La literatura disponible considera el ácido hialurónico una alternativa eficaz para casos seleccionados, aunque advierte que la calidad de la evidencia es heterogénea y que pueden presentarse complicaciones graves. Revisión sistemática sobre ácido hialurónico en el mentón
Seguridad y prevención de complicaciones
La armonización del mentón es un procedimiento médico y debe realizarse con historia clínica, consentimiento informado, registro fotográfico estandarizado y capacidad real para resolver complicaciones.
Antes del tratamiento deben investigarse:
Procedimientos previos y tipo de material implantado.
Cirugías, prótesis o hilos en la región.
Enfermedades autoinmunes o inflamatorias activas.
Infecciones locales.
Alteraciones de la coagulación.
Medicación anticoagulante o antiagregante.
Antecedentes de reacciones a rellenos o hialuronidasa.
Tratamientos odontológicos recientes o programados.
Embarazo y lactancia, de acuerdo con la normativa y ficha técnica.
Expectativas irreales o signos de trastorno dismórfico corporal.
Las complicaciones tempranas incluyen edema, equimosis, dolor, hematoma, inflamación y alteraciones transitorias del contorno.
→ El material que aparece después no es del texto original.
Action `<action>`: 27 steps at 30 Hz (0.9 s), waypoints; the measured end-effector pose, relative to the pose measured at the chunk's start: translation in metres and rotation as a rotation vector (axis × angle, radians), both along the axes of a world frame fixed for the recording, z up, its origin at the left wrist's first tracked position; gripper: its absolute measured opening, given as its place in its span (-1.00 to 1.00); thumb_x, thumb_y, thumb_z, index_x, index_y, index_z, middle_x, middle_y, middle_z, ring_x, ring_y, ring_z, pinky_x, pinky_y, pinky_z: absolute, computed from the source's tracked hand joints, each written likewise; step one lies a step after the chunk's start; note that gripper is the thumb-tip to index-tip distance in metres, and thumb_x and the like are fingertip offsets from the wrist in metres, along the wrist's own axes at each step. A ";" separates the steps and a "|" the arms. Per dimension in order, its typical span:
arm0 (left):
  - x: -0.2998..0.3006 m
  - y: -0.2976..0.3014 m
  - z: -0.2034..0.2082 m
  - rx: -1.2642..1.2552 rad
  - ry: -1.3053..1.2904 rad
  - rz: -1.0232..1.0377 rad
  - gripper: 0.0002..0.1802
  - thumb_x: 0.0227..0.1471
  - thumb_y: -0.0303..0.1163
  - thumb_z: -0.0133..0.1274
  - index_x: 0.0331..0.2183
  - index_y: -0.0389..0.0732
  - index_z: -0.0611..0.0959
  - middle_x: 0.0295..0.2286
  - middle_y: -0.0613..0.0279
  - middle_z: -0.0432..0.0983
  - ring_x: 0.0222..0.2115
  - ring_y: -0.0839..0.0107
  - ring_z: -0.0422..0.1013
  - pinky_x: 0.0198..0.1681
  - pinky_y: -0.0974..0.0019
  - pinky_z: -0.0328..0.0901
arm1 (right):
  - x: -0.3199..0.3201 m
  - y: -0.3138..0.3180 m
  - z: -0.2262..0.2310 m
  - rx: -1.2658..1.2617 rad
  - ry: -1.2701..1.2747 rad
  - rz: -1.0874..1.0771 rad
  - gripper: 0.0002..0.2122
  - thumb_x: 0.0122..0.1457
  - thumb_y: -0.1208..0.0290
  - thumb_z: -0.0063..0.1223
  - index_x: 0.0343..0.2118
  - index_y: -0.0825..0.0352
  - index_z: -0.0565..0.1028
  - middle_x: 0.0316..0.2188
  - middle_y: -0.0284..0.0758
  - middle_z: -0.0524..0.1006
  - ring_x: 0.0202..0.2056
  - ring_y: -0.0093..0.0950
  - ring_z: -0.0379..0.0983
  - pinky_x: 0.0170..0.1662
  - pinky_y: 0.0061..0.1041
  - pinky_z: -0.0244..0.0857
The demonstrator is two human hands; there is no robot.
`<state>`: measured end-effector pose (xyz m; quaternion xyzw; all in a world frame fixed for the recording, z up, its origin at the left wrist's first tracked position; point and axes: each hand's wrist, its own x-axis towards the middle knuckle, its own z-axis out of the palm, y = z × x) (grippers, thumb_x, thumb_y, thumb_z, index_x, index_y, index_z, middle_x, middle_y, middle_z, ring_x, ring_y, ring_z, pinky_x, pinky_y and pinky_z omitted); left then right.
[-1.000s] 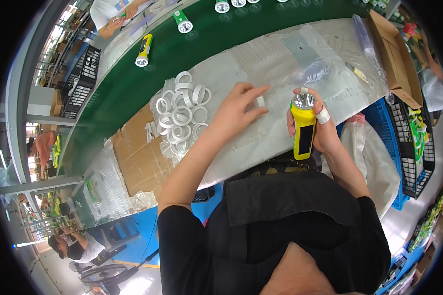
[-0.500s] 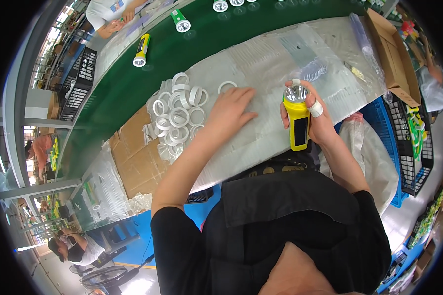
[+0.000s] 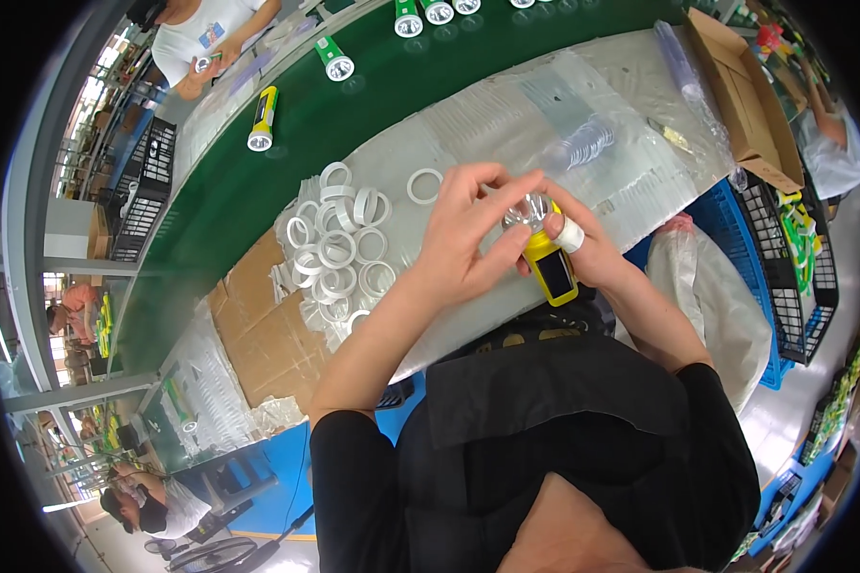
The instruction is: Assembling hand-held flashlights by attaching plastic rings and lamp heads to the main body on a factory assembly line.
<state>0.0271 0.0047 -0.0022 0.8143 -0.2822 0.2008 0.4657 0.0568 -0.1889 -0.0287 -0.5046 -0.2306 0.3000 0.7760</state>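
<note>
At the frame's centre, the right hand (image 3: 591,250) grasps the yellow flashlight (image 3: 556,275) around its neck, head tilted up — apparently so the lens end stays exposed. The left hand (image 3: 461,234) curves its thumb and fingers about that head; whether they pinch it, I cannot tell. White rings (image 3: 336,248) lie heaped left of centre — probably there for easy reach.

2 hands (image 3: 461,229) (image 3: 592,253) at a yellow flashlight (image 3: 552,273)
</note>
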 end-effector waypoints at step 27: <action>-0.001 -0.004 -0.005 0.068 -0.284 0.181 -0.57 0.07 -0.34 -0.15 -0.04 -0.25 0.57 0.03 -0.05 0.34 -0.01 -0.02 0.30 0.08 0.01 0.11 | 0.018 0.023 0.003 -0.015 -0.179 0.116 -0.65 0.24 0.27 0.06 0.01 0.28 0.29 -0.32 -0.36 0.46 -0.37 -0.57 0.45 -0.34 -0.53 0.38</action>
Entre las complicaciones tardías pueden aparecer nódulos, irregularidades, desplazamiento del producto, inflamación persistente, infección, granulomas o alteraciones estéticas por sobrecorrección.
La oclusión vascular es infrecuente, pero potencialmente grave. Puede manifestarse mediante dolor desproporcionado, cambios de coloración, palidez, livedo, alteración del relleno capilar o evolución hacia isquemia tisular. Existen reportes de necrosis cutánea posterior a la infiltración de ácido hialurónico en el mentón. Casos publicados de complicaciones vasculares
El consultorio debe contar con hialuronidasa disponible, un protocolo escrito, material de emergencia, documentación de tiempos y dosis, así como rutas de derivación previamente establecidas. La sospecha de compromiso vascular exige actuación inmediata; no debe manejarse mediante observación pasiva. Las recomendaciones de CMAC ofrecen un marco clínico para reconocer y tratar la oclusión vascular inducida por rellenos de ácido hialurónico. Guía para el manejo de oclusiones vasculares
¿Cuándo considerar un abordaje combinado?
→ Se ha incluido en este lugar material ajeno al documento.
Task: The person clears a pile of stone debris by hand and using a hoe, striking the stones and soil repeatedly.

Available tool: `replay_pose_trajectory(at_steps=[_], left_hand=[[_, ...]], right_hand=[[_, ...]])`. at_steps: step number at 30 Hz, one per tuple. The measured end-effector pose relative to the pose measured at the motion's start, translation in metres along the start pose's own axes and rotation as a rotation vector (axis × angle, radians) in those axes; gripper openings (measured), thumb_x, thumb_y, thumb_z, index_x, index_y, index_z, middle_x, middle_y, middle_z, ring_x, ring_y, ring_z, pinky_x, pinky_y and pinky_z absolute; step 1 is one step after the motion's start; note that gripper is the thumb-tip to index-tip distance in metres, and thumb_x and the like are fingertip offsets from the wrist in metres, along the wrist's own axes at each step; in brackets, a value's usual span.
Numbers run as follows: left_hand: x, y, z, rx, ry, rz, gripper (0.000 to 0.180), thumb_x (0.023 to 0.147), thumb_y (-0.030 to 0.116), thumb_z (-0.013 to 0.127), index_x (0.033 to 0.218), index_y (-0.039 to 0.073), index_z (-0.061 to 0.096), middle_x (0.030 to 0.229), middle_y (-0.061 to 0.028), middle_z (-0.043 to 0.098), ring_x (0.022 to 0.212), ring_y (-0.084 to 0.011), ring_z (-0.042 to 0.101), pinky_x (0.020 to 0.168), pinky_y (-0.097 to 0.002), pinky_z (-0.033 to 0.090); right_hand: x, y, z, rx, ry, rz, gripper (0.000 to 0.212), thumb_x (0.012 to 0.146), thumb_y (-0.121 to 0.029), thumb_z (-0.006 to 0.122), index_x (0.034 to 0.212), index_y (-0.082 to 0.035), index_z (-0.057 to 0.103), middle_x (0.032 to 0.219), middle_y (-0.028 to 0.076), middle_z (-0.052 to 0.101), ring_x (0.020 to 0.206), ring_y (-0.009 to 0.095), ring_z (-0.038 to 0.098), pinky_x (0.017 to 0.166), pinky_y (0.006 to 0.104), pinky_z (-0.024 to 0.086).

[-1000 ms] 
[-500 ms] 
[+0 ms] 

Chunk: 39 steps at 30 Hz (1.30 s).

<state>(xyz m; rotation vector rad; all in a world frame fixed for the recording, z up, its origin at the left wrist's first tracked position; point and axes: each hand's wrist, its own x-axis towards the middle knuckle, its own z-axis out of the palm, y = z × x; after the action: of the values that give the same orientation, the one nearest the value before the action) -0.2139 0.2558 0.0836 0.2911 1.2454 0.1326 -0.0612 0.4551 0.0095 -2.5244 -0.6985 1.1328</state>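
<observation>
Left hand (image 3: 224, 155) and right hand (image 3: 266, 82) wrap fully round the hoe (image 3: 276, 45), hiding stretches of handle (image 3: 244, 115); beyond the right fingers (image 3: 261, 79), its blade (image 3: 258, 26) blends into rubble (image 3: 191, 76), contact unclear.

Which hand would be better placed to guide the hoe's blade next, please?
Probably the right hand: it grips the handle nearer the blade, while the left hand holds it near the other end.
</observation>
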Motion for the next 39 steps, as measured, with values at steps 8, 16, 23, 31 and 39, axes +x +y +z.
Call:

Algunos pacientes presentan simultáneamente déficit estructural, hiperactividad muscular, pérdida de soporte mandibular y cambios del tejido submentoniano.
En estos casos, la estrategia puede requerir una combinación secuencial de:
Corrección estructural del mentón.
Tratamiento del músculo mentoniano cuando esté clínicamente indicado.
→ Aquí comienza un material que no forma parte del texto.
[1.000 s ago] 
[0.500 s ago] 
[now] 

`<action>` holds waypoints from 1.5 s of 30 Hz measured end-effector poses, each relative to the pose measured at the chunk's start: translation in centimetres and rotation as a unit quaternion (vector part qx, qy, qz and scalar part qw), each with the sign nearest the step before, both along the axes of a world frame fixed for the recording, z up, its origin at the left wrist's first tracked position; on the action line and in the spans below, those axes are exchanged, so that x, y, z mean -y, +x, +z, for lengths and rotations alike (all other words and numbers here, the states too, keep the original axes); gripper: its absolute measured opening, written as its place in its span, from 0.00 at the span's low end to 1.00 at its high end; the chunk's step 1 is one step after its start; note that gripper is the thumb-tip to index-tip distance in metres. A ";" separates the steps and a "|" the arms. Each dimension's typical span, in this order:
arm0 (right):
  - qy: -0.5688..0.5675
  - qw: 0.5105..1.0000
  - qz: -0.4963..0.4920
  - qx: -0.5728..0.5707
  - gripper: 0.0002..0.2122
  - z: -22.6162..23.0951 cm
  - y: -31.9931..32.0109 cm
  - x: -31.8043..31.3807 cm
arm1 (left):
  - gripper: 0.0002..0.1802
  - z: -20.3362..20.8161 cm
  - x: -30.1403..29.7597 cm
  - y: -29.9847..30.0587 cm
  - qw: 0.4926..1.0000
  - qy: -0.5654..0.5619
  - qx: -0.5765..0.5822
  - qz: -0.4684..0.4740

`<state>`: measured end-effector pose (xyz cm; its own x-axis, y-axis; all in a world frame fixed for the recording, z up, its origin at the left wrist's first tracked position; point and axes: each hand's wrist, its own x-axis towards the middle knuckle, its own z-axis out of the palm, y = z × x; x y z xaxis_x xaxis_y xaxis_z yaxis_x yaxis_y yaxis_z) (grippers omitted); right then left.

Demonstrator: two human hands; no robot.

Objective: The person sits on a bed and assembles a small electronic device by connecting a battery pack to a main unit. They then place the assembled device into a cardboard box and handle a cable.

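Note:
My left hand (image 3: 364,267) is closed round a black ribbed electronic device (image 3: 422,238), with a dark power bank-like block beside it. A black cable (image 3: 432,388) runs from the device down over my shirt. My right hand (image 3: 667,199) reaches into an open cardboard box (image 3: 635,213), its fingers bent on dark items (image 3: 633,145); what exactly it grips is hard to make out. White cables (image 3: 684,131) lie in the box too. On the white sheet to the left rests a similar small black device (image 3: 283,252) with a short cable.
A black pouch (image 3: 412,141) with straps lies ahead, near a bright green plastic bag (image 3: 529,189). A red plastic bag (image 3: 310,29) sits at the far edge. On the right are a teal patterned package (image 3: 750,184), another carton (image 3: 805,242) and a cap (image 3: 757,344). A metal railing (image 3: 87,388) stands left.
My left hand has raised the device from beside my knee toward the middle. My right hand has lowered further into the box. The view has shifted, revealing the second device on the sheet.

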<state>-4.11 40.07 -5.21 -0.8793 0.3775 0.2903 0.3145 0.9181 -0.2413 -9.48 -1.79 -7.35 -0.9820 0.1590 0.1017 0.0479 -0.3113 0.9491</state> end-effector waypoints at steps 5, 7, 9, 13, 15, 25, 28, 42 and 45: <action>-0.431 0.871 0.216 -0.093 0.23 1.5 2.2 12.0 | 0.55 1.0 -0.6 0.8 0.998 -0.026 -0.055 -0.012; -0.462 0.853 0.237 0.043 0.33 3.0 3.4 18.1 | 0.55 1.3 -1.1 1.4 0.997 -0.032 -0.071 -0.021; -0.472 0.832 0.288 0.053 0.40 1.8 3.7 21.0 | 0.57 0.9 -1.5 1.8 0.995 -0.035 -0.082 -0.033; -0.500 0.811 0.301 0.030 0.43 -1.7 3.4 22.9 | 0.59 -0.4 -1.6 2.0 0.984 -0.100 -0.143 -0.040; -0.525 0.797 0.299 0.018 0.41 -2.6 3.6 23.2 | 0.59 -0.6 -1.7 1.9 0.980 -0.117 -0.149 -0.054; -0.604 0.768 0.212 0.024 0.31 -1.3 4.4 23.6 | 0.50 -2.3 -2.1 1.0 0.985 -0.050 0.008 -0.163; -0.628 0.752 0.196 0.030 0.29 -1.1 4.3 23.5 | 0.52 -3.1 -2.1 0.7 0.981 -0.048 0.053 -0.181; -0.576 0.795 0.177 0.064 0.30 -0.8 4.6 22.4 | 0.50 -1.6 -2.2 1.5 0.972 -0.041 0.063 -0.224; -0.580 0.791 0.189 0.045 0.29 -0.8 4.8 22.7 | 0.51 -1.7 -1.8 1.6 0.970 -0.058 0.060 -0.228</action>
Reposición del soporte en la región prejowl.
Definición del borde mandibular.
Manejo de la grasa submentoniana.
Tratamiento de la calidad cutánea.
Derivación para valoración ortodóncica o maxilofacial.
La combinación no implica tratar todas las estructuras en una misma sesión. El enfoque escalonado permite valorar la respuesta, limitar la sobre corrección y distinguir cuánto del resultado depende de cada intervención.
Conclusión
La armonización del mentón es un procedimiento de alta precisión clínica. El resultado no depende de cuánto producto se utiliza, sino de la capacidad del médico para diferenciar una deficiencia de tejidos blandos de una alteración esquelética, comprender la anatomía vascular, evaluar el rostro en tres dimensiones y seleccionar correctamente la intervención.
Antes de proyectar, es necesario diagnosticar. Antes de infiltrar, es indispensable conocer el plano, las estructuras en riesgo y el protocolo de actuación ante una complicación.
La verdadera armonización no consiste en adaptar todos los rostros a un mismo patrón, sino en intervenir con criterio anatómico, funcional y estético.